**Task details**
Could you retype, exactly as written, every line from the top of the records through the line that contains "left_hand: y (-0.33"?

(Data entries)
-=-=-=-=-
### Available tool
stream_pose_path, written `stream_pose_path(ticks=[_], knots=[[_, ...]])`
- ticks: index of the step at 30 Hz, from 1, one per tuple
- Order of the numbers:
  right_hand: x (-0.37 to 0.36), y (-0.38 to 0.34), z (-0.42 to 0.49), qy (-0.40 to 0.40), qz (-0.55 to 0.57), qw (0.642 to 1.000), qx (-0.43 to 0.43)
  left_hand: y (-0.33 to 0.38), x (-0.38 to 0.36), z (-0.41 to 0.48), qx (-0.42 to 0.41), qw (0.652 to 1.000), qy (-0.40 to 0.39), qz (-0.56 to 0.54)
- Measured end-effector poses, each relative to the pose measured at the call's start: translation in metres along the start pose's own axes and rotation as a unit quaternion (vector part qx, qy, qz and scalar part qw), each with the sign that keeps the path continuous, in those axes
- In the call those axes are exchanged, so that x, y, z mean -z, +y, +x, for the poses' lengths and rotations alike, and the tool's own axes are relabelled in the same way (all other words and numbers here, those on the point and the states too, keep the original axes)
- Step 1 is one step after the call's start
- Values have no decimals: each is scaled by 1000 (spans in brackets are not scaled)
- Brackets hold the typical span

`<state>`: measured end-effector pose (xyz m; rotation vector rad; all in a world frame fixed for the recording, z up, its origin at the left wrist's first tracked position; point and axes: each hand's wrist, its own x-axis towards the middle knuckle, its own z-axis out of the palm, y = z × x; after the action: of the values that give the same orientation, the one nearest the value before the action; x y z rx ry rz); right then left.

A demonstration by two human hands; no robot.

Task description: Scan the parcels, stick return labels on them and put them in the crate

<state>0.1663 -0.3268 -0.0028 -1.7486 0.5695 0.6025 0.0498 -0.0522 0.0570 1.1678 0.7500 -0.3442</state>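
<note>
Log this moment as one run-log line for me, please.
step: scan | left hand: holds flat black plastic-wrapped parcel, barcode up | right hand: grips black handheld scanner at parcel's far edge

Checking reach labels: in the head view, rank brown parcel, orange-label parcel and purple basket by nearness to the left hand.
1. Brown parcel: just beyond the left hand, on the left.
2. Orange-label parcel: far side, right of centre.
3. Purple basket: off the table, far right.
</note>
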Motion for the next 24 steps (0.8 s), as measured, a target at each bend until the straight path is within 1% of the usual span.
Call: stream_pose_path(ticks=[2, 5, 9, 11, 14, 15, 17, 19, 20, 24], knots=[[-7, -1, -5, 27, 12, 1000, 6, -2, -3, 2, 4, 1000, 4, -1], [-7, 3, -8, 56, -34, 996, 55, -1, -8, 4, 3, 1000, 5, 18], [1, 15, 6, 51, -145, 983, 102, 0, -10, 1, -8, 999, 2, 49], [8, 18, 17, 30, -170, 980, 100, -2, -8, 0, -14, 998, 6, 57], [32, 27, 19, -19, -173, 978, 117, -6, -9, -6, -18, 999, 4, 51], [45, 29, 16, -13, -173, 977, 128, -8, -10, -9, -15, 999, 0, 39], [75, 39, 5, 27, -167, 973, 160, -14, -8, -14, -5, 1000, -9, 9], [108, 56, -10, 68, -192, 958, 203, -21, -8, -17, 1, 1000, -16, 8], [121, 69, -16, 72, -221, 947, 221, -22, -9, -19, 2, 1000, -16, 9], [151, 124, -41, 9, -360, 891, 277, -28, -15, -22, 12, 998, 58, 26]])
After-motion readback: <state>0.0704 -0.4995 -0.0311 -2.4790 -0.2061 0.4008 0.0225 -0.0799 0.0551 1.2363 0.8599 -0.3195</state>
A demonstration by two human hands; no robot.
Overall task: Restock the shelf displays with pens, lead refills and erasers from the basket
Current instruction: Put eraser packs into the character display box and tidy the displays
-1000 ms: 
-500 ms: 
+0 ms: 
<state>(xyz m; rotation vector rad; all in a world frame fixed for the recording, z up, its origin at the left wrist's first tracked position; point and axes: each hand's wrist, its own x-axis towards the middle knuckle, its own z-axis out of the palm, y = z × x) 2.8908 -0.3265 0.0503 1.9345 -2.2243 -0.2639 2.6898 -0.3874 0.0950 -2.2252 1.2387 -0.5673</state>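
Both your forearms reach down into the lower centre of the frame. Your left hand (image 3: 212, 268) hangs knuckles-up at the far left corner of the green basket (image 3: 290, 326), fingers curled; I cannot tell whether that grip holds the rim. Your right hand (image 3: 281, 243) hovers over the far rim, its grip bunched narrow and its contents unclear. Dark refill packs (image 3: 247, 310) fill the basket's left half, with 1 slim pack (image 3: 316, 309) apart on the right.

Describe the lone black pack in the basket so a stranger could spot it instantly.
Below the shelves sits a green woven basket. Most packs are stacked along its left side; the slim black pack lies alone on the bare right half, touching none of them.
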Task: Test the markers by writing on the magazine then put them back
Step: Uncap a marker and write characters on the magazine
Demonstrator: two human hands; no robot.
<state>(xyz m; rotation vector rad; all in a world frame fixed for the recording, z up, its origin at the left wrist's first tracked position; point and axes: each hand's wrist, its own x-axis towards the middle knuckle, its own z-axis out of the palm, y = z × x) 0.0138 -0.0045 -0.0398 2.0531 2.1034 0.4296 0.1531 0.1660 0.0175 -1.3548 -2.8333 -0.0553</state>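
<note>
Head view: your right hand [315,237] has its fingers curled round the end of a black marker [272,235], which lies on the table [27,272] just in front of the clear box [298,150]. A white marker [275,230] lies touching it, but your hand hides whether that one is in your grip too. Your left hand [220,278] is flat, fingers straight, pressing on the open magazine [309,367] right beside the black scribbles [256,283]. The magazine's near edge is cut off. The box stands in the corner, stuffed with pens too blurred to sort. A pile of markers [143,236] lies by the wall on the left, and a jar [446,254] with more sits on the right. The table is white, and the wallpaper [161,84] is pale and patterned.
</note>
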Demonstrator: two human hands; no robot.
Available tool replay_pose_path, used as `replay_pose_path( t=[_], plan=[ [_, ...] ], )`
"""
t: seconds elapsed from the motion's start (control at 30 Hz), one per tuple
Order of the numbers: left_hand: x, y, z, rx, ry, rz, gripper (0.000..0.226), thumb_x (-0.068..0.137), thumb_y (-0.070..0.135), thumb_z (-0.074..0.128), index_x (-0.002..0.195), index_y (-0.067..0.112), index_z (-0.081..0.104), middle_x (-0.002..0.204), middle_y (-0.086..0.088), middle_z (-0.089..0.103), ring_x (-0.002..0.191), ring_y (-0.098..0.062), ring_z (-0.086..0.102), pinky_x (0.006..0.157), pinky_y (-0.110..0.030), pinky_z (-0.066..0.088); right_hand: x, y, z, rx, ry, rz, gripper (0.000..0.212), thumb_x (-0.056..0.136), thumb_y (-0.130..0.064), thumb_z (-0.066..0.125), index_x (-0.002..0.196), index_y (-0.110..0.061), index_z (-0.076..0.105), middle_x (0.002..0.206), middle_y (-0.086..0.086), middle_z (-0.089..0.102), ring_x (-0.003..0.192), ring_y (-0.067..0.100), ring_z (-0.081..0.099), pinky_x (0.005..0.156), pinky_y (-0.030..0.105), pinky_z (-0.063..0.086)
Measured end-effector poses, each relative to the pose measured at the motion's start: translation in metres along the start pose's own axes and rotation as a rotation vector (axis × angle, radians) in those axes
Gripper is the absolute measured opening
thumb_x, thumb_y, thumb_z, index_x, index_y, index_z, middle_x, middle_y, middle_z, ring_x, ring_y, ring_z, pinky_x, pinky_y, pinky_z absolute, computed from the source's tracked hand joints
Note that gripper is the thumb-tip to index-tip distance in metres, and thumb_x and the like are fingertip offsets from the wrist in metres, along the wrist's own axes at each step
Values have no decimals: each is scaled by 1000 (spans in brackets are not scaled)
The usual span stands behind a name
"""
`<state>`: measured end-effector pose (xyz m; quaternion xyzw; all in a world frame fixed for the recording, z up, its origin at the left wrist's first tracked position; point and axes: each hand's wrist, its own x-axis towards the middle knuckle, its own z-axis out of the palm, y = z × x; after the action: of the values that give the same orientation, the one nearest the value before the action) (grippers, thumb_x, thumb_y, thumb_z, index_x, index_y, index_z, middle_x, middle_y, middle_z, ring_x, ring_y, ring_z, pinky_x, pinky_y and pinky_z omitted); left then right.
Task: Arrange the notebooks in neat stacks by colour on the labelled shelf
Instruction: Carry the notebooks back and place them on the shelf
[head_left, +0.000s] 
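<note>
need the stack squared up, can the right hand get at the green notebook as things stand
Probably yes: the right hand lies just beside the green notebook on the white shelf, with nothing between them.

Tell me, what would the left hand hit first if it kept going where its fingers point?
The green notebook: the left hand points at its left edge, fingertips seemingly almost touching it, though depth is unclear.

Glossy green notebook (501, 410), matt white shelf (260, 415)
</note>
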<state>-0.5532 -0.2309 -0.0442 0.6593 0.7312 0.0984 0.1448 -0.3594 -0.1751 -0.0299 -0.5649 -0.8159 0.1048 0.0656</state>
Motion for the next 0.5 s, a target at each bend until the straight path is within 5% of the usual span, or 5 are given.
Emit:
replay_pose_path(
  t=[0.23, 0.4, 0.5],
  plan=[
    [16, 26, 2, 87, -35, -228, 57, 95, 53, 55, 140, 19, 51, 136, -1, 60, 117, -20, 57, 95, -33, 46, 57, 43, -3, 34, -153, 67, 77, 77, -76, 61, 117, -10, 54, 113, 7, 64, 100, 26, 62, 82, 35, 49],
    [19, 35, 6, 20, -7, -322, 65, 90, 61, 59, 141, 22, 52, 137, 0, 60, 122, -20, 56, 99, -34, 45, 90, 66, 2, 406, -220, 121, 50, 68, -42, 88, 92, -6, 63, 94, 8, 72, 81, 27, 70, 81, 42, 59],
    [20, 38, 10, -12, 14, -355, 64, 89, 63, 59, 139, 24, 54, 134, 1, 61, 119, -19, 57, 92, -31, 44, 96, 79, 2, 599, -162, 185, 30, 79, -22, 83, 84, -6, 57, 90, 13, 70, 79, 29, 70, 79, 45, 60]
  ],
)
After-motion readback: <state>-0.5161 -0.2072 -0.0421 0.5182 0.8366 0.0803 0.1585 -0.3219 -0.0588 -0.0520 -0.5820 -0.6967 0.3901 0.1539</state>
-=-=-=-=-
**Solution to this problem**
### Available tool
stream_pose_path, written `stream_pose_path(ticks=[_], knots=[[_, ...]])`
- ticks: index of the step at 30 Hz, from 1, one per tuple
- Order of the numbers:
  right_hand: x (-0.37 to 0.36), y (-0.38 to 0.34), z (-0.42 to 0.49), qy (-0.40 to 0.40), qz (-0.55 to 0.57), qw (0.642 to 1.000), qx (-0.43 to 0.43)
  left_hand: y (-0.33 to 0.38), x (-0.38 to 0.36), z (-0.41 to 0.48), qx (-0.42 to 0.41), qw (0.652 to 1.000), qy (-0.40 to 0.39), qz (-0.56 to 0.54)

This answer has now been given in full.